Examples: Using Libraries

Many of the examples in this section relate to xtas. xtas is a natural language processing toolkit for Python that reuses many third-party libraries, programs and data sets, and therefore provides a variety of nice examples.

A graphical overview of xtas. A large rectangle represents the combined work xtas. Within this rectangle, there is a wide low rectangle at the top representing the xtas Python code, licensed under the Apache License v2. Underneath this there are three side-by-side squares, representing respectively Python libraries, Software, and Data, that are used by xtas. Within the Python libraries square, there are three boxes. The first box contains the words "BSD", "MIT" and "ALv2". The seconds box contains "LGPLv2.1". The third box contains "GPLv2+". Within the Software square, there are four boxes. The first box contains "Web Service". The second box contains "LGPL v2.1+". The third box contains "Research only" and the fourth box contains "GPL 2+/3+". The Data square also contains four boxes. The first box contains "CC BY-SA 3.0". The second box contains "Research Only". The third box contains "No license, US" and the fourth box contains "CoNLL'02 only".

xtas itself is written in Python, and it uses a number of Python libraries that are licensed under common Free licenses. These include the simple permissive BSD and MIT licenses, the permissive Apache License version 2.0 (ALv2), the GNU Lesser General Public License version 2.1 (LGPLv2.1), and the GNU General Public License version 2 or later (GPLv2+).

(Note that the dependency on the GPLv2+ Python library has now been removed, but for the sake of these examples we will assume it to still be there.)

xtas’ own Python code is distributed by us under the Apache License version 2.0. Since we own the copyright, we can license it any way we like (although there’s a gray area with respect to GPL dependencies, see below). We do not distribute any combined works or binaries, but in the examples below we’ll assume that there is a combined work, so that we can consider how it should be licensed.

In the following examples, we’ll simplify most of this away, and look at one or a few dependencies in turn.

xtas vs. Snowball

An illustration of the xtas vs. Snowball example. A large rectangle represents the combined work xtas. Within this rectangle, there is a wide low rectangle at the top representing the xtas Python code, licensed under the Apache License v2. Below that is a square containing the words "Snowball Stemmer" and "Python lib BSD".

xtas uses Snowball, a Python-based stemming library. Snowball is published under the 3-clause BSD license. Considering only xtas and Snowball, we can answer the three questions as follows.

Which separate works are there, and what is derived from what?

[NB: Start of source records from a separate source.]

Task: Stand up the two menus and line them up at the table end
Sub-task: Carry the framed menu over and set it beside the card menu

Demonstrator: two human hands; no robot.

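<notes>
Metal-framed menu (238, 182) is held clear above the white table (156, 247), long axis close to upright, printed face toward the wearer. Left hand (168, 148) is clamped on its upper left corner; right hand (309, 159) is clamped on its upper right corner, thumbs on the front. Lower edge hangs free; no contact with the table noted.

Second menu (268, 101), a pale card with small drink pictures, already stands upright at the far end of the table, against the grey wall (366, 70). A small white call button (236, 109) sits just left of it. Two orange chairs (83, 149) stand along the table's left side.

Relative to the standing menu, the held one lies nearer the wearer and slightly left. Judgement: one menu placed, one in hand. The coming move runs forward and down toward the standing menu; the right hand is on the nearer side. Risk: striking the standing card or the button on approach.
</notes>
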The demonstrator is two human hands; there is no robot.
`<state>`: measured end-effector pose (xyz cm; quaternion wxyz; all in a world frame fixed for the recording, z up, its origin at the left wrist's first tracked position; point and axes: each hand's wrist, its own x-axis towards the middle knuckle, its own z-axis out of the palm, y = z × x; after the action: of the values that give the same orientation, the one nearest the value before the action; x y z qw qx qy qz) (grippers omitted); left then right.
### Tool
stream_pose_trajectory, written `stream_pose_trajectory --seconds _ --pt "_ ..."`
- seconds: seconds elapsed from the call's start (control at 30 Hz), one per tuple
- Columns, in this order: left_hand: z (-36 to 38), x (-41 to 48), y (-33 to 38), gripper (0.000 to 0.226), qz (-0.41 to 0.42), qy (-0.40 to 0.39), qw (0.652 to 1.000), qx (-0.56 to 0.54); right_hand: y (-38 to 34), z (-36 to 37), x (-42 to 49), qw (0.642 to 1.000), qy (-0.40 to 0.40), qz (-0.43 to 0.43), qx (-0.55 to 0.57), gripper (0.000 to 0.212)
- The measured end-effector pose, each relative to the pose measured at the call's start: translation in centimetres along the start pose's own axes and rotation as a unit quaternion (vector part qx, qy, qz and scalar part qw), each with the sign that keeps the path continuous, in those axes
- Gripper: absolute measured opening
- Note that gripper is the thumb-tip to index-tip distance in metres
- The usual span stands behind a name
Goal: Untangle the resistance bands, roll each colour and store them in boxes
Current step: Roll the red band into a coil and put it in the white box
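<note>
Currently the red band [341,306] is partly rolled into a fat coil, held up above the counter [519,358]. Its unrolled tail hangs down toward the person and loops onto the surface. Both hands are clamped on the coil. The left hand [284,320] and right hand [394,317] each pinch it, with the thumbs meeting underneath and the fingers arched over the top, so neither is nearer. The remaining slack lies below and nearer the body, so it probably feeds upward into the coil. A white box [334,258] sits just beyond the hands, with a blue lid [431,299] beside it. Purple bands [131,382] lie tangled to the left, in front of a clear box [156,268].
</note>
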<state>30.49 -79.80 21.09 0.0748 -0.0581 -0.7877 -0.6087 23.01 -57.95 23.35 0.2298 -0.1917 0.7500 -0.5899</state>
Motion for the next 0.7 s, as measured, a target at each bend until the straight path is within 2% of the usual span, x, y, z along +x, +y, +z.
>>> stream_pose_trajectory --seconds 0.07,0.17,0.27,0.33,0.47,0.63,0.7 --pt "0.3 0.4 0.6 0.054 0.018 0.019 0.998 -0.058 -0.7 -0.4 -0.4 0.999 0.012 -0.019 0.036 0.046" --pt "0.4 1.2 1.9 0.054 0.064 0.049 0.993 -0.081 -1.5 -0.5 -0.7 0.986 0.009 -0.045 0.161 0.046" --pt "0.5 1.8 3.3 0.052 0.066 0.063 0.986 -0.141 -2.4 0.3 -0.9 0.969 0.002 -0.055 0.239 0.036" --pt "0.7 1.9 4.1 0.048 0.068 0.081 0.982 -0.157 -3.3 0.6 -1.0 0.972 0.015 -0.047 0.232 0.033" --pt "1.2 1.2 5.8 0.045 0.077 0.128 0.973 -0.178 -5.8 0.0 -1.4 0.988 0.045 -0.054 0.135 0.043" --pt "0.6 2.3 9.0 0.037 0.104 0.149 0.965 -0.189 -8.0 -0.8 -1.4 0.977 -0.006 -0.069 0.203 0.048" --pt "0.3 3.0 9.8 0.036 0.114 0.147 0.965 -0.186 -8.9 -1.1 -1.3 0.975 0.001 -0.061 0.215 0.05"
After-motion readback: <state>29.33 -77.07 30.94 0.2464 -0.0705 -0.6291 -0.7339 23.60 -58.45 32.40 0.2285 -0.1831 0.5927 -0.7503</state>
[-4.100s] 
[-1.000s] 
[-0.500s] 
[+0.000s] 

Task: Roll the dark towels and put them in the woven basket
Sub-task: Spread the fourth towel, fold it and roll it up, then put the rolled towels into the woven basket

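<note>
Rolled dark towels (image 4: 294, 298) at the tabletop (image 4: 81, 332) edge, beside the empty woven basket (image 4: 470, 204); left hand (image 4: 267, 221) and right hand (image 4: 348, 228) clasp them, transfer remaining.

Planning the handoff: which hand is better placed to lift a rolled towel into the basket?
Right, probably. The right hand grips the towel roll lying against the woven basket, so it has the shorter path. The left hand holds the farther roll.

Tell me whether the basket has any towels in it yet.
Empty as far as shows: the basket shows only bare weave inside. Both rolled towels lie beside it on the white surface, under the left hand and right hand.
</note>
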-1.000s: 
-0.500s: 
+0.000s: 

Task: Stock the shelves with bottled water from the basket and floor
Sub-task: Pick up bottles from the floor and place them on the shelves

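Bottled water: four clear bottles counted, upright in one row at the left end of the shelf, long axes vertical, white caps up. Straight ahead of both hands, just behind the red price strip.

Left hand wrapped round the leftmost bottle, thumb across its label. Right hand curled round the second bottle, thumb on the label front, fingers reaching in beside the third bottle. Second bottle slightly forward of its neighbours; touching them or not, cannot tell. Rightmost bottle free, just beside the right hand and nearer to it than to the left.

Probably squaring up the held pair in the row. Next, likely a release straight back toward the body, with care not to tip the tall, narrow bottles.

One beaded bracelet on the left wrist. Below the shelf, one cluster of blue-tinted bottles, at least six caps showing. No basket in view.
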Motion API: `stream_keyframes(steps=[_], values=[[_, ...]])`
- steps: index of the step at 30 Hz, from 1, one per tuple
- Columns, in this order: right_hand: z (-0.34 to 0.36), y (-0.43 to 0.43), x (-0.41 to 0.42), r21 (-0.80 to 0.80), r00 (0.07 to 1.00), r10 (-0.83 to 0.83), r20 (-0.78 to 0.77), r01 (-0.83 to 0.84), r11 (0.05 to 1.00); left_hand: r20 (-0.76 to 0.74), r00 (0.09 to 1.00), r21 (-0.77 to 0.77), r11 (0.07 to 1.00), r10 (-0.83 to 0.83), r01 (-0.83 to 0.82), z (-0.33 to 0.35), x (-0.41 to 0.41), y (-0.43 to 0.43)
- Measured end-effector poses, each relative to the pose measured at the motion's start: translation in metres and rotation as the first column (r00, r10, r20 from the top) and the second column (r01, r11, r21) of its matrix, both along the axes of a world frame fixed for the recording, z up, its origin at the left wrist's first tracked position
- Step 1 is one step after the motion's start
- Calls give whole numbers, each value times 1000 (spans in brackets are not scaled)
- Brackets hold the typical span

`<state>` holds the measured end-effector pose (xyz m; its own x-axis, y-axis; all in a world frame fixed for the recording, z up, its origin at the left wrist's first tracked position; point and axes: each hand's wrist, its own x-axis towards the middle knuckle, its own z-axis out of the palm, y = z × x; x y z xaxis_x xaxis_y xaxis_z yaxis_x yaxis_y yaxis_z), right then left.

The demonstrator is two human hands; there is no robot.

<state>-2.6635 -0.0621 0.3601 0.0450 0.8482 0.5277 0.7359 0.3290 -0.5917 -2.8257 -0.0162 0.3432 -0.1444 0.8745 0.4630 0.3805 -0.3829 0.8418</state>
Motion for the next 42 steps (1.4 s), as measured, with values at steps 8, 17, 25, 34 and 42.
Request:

There are three works: Snowball, the xtas Python code, and the combined work xtas. The combined work derives from Snowball and from the xtas Python code. The others are independent works.

Note that the ALv2 and the LGPL v2.1 explicitly state that source code that is intended to work in combination with a library is not a derivative work, while the binary resulting from (statically or dynamically) linking the pieces together is; other licenses including the GPL do not make any explicit statement about this.

As far as I know, there is no case law on this; we will assume it to be the case in these examples.

Can the works be distributed, i.e. do the licenses allow this and are they compatible?

Snowball is licensed under a permissive license, so it can be redistributed under that license, and there are no constraints on the license of derivative works. We own the copyright to the xtas Python code, so we can license it in any way we want.

How should the work(s) be licensed?

The xtas Python code, and the xtas combined work, can be licensed under any license we want, so we should use the default eScience Center license, which is the Apache License v2.0.

If we redistribute Snowball, we must do so under the BSD license granted by its authors. (We cannot give additional permissions for Snowball, since we don’t own the copyright, and additional restrictions would be unenforceable for the same reason.)

xtas vs. chardet

An illustration of the xtas vs. chardet example. A large rectangle represents the combined work xtas. Within this rectangle, there is a wide low rectangle at the top representing the xtas Python code, licensed under the Apache License v2. Below that is a square containing the words "chardet" and "Python lib LGPLv2.1".

xtas uses chardet, a Python library for detecting the character set used in a string of text. Chardet is published under the GNU Lesser General Public License v2.1. Considering only xtas and chardet, we can answer the three questions as follows.

Which separate works are there, and what is derived from what?

There are three works: chardet, the xtas Python code, and the combined work. The combined work derives from chardet and from the xtas Python code. The others are independent works.

Can the works be distributed, i.e. do the licenses allow this and are they compatible?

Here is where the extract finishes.